About this task:
Every line below that carries the word "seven" needs to be copied.

Given entries:
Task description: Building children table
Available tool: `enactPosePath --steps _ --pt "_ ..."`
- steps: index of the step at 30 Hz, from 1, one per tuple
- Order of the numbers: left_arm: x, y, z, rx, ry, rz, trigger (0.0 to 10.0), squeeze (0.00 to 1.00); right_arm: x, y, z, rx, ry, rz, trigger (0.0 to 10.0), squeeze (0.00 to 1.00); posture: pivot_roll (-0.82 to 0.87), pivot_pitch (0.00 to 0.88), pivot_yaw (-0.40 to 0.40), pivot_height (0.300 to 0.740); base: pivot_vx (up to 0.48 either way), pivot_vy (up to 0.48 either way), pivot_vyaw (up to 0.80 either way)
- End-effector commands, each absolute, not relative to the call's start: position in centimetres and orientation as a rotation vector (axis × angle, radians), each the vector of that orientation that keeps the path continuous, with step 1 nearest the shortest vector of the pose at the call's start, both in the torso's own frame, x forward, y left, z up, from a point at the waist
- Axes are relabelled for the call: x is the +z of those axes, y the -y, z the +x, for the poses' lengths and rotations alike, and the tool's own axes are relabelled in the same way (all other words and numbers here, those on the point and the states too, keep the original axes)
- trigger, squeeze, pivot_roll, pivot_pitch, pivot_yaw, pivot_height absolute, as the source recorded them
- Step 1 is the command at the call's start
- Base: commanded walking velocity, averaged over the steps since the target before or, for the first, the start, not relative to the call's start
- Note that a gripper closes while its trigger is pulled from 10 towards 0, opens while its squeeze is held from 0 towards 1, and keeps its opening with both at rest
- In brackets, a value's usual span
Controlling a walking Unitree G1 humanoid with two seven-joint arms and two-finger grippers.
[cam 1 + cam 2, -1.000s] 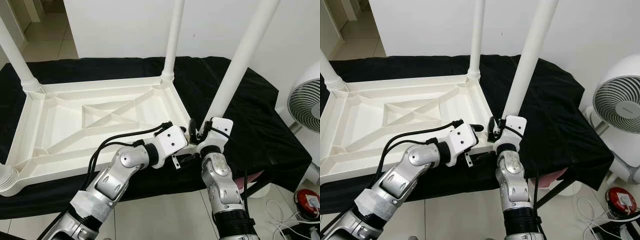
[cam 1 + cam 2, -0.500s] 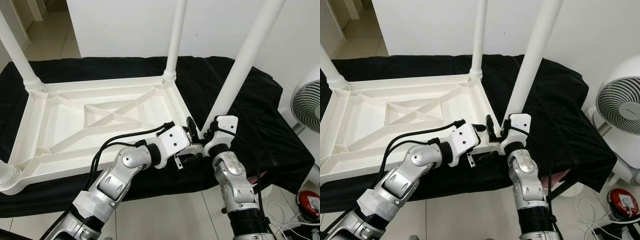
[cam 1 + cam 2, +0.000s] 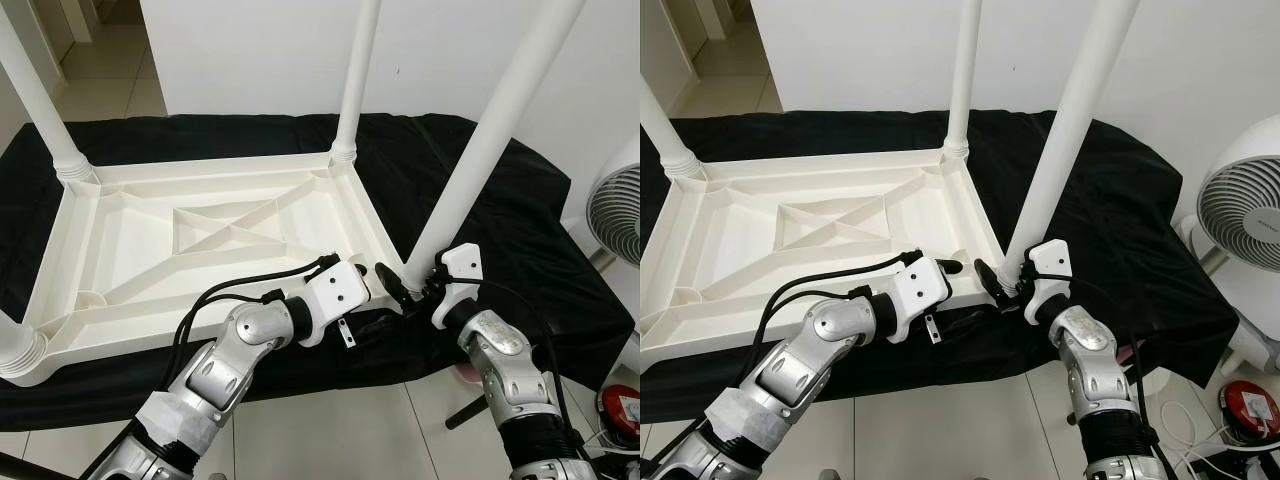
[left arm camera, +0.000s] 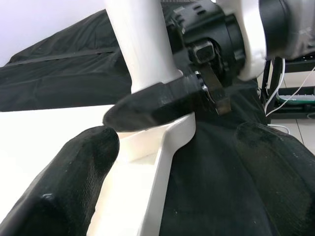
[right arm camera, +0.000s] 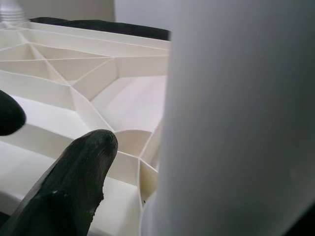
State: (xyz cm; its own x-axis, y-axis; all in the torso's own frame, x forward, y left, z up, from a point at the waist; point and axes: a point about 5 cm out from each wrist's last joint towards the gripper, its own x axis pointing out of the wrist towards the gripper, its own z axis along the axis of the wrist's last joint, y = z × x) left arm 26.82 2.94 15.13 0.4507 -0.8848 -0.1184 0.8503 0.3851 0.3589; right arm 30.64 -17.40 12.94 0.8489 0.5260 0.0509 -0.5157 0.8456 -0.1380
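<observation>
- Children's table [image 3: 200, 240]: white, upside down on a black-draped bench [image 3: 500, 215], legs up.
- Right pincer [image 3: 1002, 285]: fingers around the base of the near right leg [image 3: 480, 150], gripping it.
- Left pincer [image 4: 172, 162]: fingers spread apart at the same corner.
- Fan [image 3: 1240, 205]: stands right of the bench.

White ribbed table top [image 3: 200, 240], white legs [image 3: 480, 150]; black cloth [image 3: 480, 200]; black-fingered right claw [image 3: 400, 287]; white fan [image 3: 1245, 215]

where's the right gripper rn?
Right gripper is at the base of the near-right table leg, at the upturned tabletop corner, left gripper beside it.
</observation>
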Motion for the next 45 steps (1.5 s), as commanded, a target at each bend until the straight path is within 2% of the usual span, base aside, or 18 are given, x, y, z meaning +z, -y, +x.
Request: enactPosePath --steps 1,3,4,5,6,7,10,11,21,22,24,27,32,38,45 --pt "14.9 -3.2 26.7 -1.111 0.085 0.396 10.0 0.00 12.7 17.6 30.8 0.567 0.079 -0.152 8.9 0.00 -0.05 0.000 -0.032 0.740 0.000 0.000 0.00" --pt "14.8 -3.3 26.6 -1.111 0.083 0.398 10.0 0.00 12.6 17.8 31.0 0.578 0.076 -0.162 8.9 0.00 -0.04 0.000 -0.031 0.740 0.000 0.000 0.00" --pt "14.8 -3.3 26.7 -1.110 0.082 0.398 10.0 0.00 12.6 17.9 31.2 0.591 0.075 -0.181 4.2 0.00 -0.04 0.000 -0.032 0.740 0.000 0.000 0.00" --pt "14.8 -3.3 26.7 -1.110 0.082 0.398 10.0 0.00 12.6 17.9 31.2 0.591 0.075 -0.181 4.2 0.00 -0.04 0.000 -0.032 0.740 0.000 0.000 0.00" --pt "14.9 -3.2 26.7 -1.108 0.083 0.399 10.0 0.00 12.6 18.1 31.6 0.608 0.074 -0.190 3.2 0.00 -0.04 0.000 -0.031 0.740 0.000 0.000 0.00" --pt "15.0 -3.2 26.7 -1.108 0.085 0.400 10.0 0.00 12.6 18.1 31.8 0.616 0.071 -0.195 1.4 0.00 -0.04 0.000 -0.032 0.740 0.000 0.000 0.00" --pt "15.0 -3.1 26.7 -1.108 0.086 0.401 10.0 0.00 12.7 18.2 31.9 0.620 0.069 -0.196 1.4 0.00 -0.04 0.000 -0.032 0.740 0.000 0.000 0.00" --pt "15.0 -3.1 26.7 -1.108 0.088 0.401 10.0 0.00 12.7 18.2 32.0 0.624 0.065 -0.210 0.0 0.00 -0.04 0.000 -0.032 0.740 0.000 0.000 0.00" --pt "15.4 -2.8 26.9 -1.104 0.102 0.400 10.0 0.00 11.9 18.5 32.0 0.616 0.020 -0.200 0.0 0.00 -0.04 0.000 -0.036 0.740 0.000 0.000 0.00" --pt "15.4 -2.7 26.9 -1.104 0.105 0.398 10.0 0.00 11.3 18.4 31.9 0.578 -0.010 -0.163 10.0 0.00 -0.04 0.000 -0.039 0.740 0.000 0.000 0.00" --pt "15.4 -2.6 26.8 -1.106 0.106 0.396 10.0 0.00 10.7 18.0 31.9 0.508 -0.036 -0.094 10.0 0.00 -0.04 0.000 -0.041 0.740 0.000 0.000 0.00" --pt "15.4 -2.5 26.7 -1.107 0.106 0.396 10.0 0.00 10.3 17.9 32.0 0.476 -0.049 -0.077 10.0 0.00 -0.04 0.000 -0.039 0.740 0.000 0.000 0.00" --pt "15.4 -2.4 26.7 -1.112 0.108 0.394 10.0 0.00 9.7 16.6 32.1 0.319 -0.069 0.002 10.0 0.00 -0.05 0.000 -0.044 0.740 0.000 0.000 0.00" --pt "15.4 -2.3 26.7 -1.116 0.110 0.394 10.0 0.00 9.7 16.3 32.3 0.237 -0.079 0.031 10.0 0.00 -0.05 0.000 -0.045 0.740 0.000 0.000 0.00" --pt "15.4 -2.2 26.8 -1.130 0.115 0.402 10.0 0.00 10.1 14.5 31.8 0.069 -0.090 0.078 10.0 0.00 -0.05 0.000 -0.054 0.740 0.000 0.000 0.00"
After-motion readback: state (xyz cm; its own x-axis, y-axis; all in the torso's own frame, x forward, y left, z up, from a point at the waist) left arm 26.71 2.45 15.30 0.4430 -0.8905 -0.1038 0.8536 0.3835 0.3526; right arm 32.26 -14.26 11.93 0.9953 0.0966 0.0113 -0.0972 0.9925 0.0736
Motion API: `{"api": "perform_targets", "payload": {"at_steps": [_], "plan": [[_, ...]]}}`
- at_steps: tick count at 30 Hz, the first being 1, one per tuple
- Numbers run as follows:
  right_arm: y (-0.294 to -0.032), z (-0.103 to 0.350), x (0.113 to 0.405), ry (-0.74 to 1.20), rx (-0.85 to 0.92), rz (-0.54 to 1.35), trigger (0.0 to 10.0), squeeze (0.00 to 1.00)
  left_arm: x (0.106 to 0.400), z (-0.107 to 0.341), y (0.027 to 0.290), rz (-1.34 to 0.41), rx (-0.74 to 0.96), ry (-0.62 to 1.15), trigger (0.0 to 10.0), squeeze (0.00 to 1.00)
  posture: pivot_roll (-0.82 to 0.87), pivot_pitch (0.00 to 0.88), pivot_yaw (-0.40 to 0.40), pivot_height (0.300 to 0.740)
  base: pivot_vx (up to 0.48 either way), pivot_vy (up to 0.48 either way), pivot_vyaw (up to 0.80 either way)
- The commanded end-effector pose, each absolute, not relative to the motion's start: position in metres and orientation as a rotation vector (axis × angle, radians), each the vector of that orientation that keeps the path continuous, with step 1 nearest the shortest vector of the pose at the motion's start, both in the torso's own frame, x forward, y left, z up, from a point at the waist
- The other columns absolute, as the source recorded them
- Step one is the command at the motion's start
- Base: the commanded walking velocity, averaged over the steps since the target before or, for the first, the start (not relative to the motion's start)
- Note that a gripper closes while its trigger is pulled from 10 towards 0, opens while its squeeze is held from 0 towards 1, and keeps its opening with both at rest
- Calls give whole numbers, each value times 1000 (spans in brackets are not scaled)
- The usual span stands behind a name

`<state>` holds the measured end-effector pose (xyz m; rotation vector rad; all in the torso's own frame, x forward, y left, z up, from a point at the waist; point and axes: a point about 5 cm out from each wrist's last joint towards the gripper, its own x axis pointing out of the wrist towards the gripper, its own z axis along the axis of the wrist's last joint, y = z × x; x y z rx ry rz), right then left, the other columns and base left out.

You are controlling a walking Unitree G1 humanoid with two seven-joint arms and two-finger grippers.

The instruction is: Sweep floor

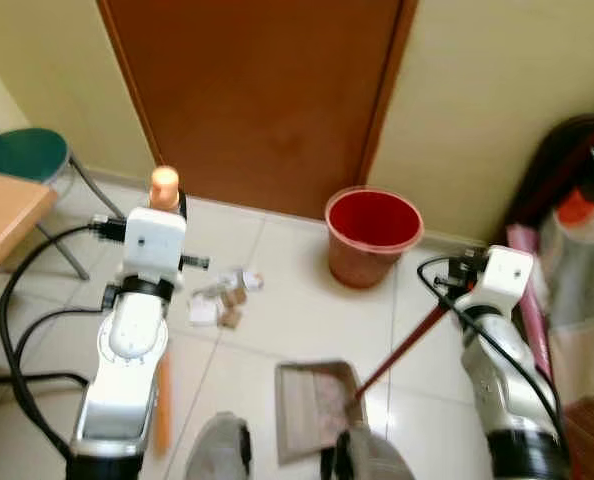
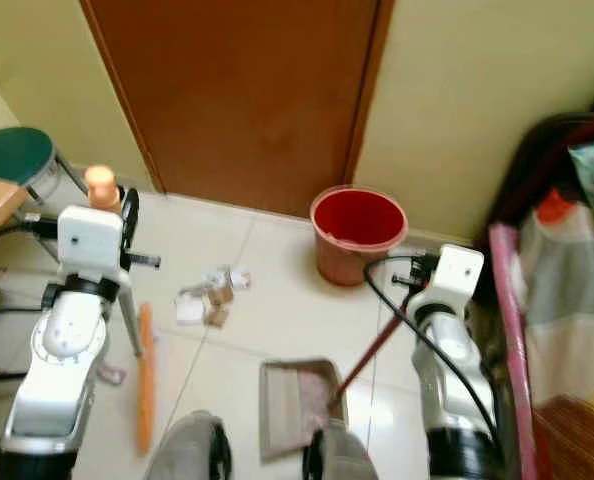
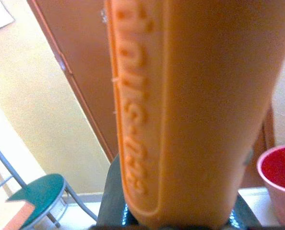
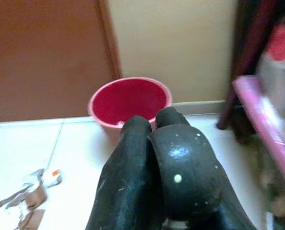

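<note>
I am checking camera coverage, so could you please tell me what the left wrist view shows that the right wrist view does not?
Left wrist view: the orange broom handle close up, with raised lettering, and a green chair. Right wrist view: the right gripper with fingers together, scraps of litter on the tiles, and a pink bed edge. Both: the red bucket, the brown door and the yellow wall.
</note>
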<state>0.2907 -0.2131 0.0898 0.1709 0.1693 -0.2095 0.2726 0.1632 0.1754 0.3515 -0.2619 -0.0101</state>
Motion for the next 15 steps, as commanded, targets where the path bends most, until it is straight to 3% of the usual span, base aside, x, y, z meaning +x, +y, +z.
{"api": "perform_targets", "payload": {"at_steps": [1,5,15], "plan": [[-211,86,290,188,183,-210,10000,0,272,188,161,-16,356,-328,10000,0,-1,105,-44,740,-330,0,0],[-211,85,291,185,187,-213,10000,0,271,180,161,-19,330,-302,10000,0,0,102,-43,740,-302,0,0],[-209,85,291,179,193,-216,10000,0,267,160,162,-35,265,-249,10000,0,-7,93,-34,740,0,0,0]]}}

Reply to the exercise:
Controlling a walking Unitree G1 humanoid with two seven-joint arms and two-finger grippers.
You are controlling a walking Unitree G1 humanoid with two seven-joint arms and two-finger grippers.

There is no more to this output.